“Bilginin değeri yok bu toplumda…”

Cenk Mutluyakalı

“Kabak gibi ikiye bölündü toplum. Bir yanda demokrasi talebi var, diğer yanda otokrasi. Bir taraf kendi kendini yönetmek istiyor, bir diğer taraf, yetkinin tek bir elde toplanmasından ve uzaktan yönetilmekten memnun.”
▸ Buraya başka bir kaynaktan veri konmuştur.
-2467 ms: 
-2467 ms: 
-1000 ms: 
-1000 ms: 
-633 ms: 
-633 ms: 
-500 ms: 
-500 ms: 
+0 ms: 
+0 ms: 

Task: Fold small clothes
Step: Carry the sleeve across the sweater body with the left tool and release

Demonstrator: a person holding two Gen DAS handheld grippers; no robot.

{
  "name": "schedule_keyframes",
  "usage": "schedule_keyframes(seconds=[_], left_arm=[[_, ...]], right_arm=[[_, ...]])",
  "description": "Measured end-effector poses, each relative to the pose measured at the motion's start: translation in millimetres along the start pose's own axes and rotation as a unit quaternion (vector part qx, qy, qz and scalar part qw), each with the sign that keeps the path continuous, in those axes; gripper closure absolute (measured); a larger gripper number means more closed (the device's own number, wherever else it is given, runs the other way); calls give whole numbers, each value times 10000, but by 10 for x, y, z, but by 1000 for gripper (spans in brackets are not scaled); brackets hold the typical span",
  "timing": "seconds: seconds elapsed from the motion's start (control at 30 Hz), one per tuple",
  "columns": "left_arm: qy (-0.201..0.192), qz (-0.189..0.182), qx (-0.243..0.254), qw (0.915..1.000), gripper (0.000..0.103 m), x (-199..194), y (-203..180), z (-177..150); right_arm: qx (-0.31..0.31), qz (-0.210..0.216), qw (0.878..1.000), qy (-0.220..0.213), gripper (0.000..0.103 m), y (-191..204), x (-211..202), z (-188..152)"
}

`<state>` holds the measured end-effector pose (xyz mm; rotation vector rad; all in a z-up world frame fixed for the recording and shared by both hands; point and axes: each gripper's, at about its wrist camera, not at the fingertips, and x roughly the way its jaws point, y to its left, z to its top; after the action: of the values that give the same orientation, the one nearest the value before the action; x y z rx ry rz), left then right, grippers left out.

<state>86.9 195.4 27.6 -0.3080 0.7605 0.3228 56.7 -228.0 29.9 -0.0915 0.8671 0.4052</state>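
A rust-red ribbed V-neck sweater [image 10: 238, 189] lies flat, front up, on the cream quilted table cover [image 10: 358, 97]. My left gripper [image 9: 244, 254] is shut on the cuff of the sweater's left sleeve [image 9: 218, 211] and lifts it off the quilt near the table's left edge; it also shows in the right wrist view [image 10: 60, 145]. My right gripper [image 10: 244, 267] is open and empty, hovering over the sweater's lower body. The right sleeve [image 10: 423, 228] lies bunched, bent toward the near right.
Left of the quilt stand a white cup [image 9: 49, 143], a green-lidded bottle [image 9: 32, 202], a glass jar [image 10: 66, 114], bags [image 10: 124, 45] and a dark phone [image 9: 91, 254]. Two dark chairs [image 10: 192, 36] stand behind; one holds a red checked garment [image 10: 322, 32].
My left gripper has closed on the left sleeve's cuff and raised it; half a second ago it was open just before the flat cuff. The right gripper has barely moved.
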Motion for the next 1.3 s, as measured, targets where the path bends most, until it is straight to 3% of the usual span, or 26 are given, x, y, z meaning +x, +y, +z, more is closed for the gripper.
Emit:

Dr. Halil Hızal’ın sözleri bunlar…
Üç yıl aktif siyaset yaptı.
“Hepsi üç sene… Yetti!” diyor.

Toplumcu Demokrasi Partisi’nin Genel Sekreteri olarak sorumluluk üstlenmişti.
Siyasetten uzaklaştıktan sonra “bir kahve içelim mi” dedim, buluştuk.
İnsanlık tarihine, coğrafi keşiflere, siyasete ve felsefeye dair bilgisi deniz, derya isimlerden biri…

İlkokula 4 yaş 7 aylıkken başlamış, 16 yaşında Tıp Fakültesi’ne gitmiş.
Siyasal Bilgiler okumak istese de “baba vasiyeti doktorluktu” diyor.
Yine de gülümsüyor, “Tıptan çok tarih okudum.”

Şimdilerde son derece yılgın…
“Televizyon açmaz, gazete okumaz, gündemi izlemez oldum.”

Siyasetten niye vazgeçti?
“Seçimler yaşandı, bitti, parti olarak Meclis’e girmedik; ilk iş istifa ettim, başarısızlığın bir bedeli olmalıydı. Gereği buydu, yaptım.”

Partisinden değil yalnızca siyasetten de istifa etmiş gibi…
Güvenini, inancını yitirmiş...
“Parti genel sekreteri oldum, koalisyona girdik, bir hademenin yakını aradı. Bizim kayınvalidenin işi ağır, başka bir iş veriniz, diyor. O ne demek? İstediğini yapmazsak, partiden istifa edecek. Telefonlar susmuyor. Bizim ülkede hükümetlerden beklenti bu. Toplum seni öyle bir noktaya getiriyor ki kendi çocuğunu dahi dürüstlüğün bir erdem oluğuna ikna edemiyorsun.”

Üç yıllık macerasında siyasete dair özlü gözlemini soruyorum.
“Bilgisizlik” diyor.

“Bilmenin bir değeri ya da bir karşılığı yok bu toplumda…”

Bir de şu iddiasını ortaya koyuyor:
“Seçilenin tek odağı yeniden seçilmektir.

Değiştirmek değil…”


“Milliyetçiler tüm suçu Kıbrıslı Rumlara yüklüyor, solcular da Türkiye’ye”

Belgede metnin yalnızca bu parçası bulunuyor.